Perhaps no people in competitive activity had better years than Tiger Woods and Lorena Ochoa. The two dominated professional golf this year, winning a half dozen or so events and setting money earnings records and the like. No I don’t want to offend them, or anyone who engages in the game of golf at the highest level, but as far as I’m concerned, they are not “athletes”.

I bring this up because Woods and Ochoa were named world wide athletes of the year by the Associated Press. In a year that brought us LaDainian Tomlinson and Vince Young, Tiger is the best “athlete” in the world? In a year that brought us two majors for Amelie Mauresmo and another great season for Lisa Leslie, Ochoa is the “athlete” of the year? There’s just no way!

Ten Reasons Golfers are not Athletes

10. No athlete ever had his/her best season while 30+ pounds overweight.

9. Athletes do not smoke a cigarette during competition.

8. Athletes do not wear knickers under any circumstances.

7. Athletes never have to worry about losing to their grandfather.

6. Athletes do not make it through the year never having walk so much as a quarter of a mile (tops) without stopping.

5. Athletes do not compete while someone else carries their equipment.

4. Athletes do not call penalties on themselves.

3. Athletes do not routinely wait ten minutes between the “action.”

2. Athletes are rarely if ever at their peak in their mid 30’s/early 40’s.

1. Athletes do not expect everyone within a half mile to stop moving and remain completely quiet while they ply their craft.
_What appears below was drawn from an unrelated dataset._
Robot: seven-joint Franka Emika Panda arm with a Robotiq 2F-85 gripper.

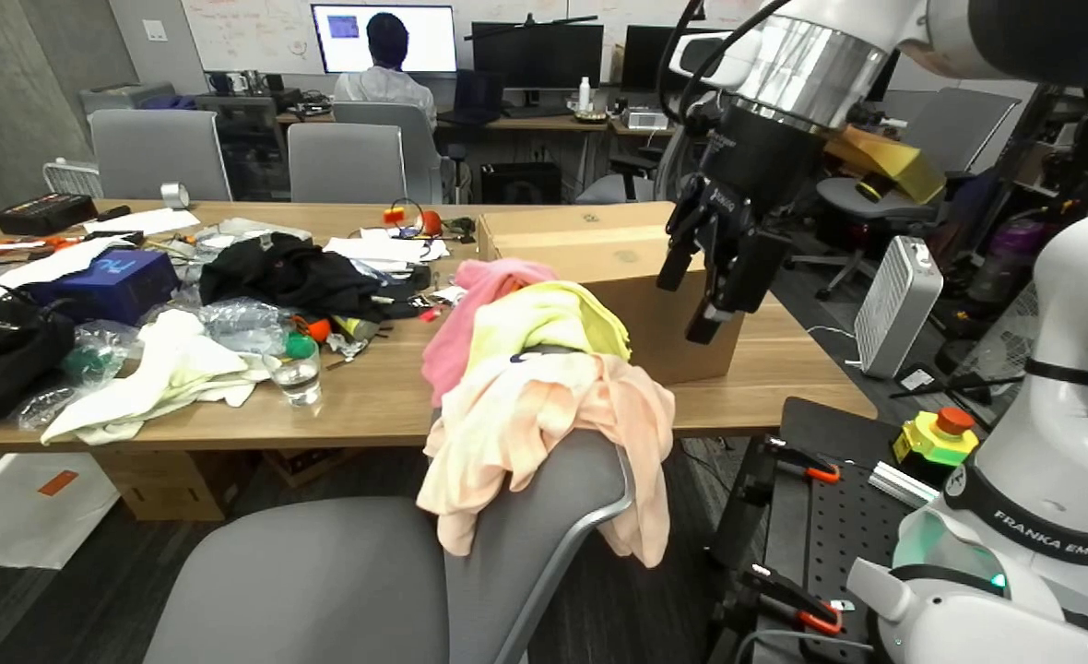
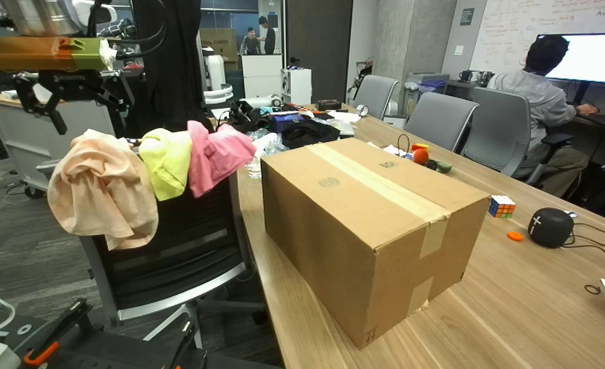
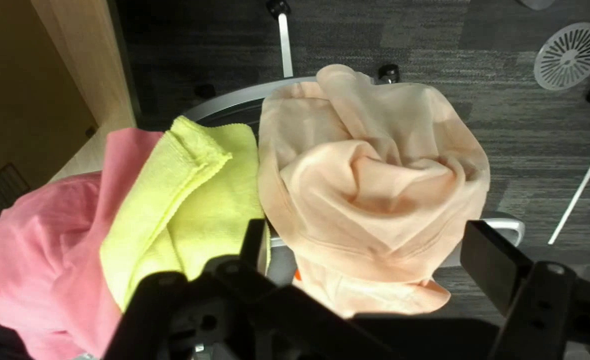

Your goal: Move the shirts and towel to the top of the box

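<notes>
Robotiq gripper [image 3: 372, 252] hovers, jaws spread and empty, above peach shirt [image 3: 365, 210] draped over chair back [image 1: 507, 572], beside yellow towel [image 3: 210, 215], pink shirt [image 3: 40, 260]. Good pick likely means pinching raised folds, missing chair back, lifting high toward cardboard box [image 2: 354, 205] on bench [image 2: 502, 297].

Rumpled pink shirt [image 2: 218, 154], yellow towel [image 2: 164, 161] and peach shirt [image 2: 102, 189] over chair back [image 2: 189, 241], near taped cardboard box [image 2: 369, 230]
</notes>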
No don’t get me wrong. I know golf can be a physical grind on a hilly course and that golfers need nerves of steel and precise hand-eye coordination, but that does not make them athletes — at least not in my mind. Then again there are a number of others whose exploits are found on the sports page that I don’t consider athletes, either. Bowlers, for example are not athletes. Many of the above golf references work for bowlers as well. Race car drivers are not athletes. I know the NASCAR junkies will fry me over this one, but if you can compete while sitting down you aren’t an athlete. Yeah, they sweat a lot more than golfers do, but they still sit throughout their competition. Maybe if they had to change their own tires I’d re-consider but I doubt it. Yes, Lance Armstrong could sit most of the time, but he had to push the pedals a helluva harder than the driver does.
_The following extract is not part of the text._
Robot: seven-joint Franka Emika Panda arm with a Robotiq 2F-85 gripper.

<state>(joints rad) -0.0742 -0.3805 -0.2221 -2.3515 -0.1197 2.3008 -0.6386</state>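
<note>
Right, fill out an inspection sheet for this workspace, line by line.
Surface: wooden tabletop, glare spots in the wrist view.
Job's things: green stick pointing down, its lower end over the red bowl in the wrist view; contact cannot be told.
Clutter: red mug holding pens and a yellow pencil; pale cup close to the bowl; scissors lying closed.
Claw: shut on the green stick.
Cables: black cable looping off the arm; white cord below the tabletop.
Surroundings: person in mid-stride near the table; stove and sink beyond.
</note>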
For better or worse, here is my definition of an athlete:

Someone who engages in athletic competition that demands such qualities as strength, speed, endurance, agility and skill. An athlete may make use of “equipment,” but the equipment cannot do most of the work.

No, this isn’t a fool proof definition, but it serves to point out that there is a difference between athletic competition and “games.” In horse racing, I view the horse as the athlete, not the jockey. Golf and bowling are games of skill, not athletic competitions. Auto racing is every bit a competition of pit crews and racing “teams” as it is drivers versus driver.

Then again, you might think differently.

Later, we can debate the definition of a “sport.”

Back to the original issue, my vote for the Male Athlete of the Year should have been Vince Young who opened 2006 with the most incredible individual performance in college football history and ended it by elevating a terrible team into playoff contention and likely claiming rookie of the year honors. The Female Athlete of the Year should be Mauresmo who won two grand slam singles titles.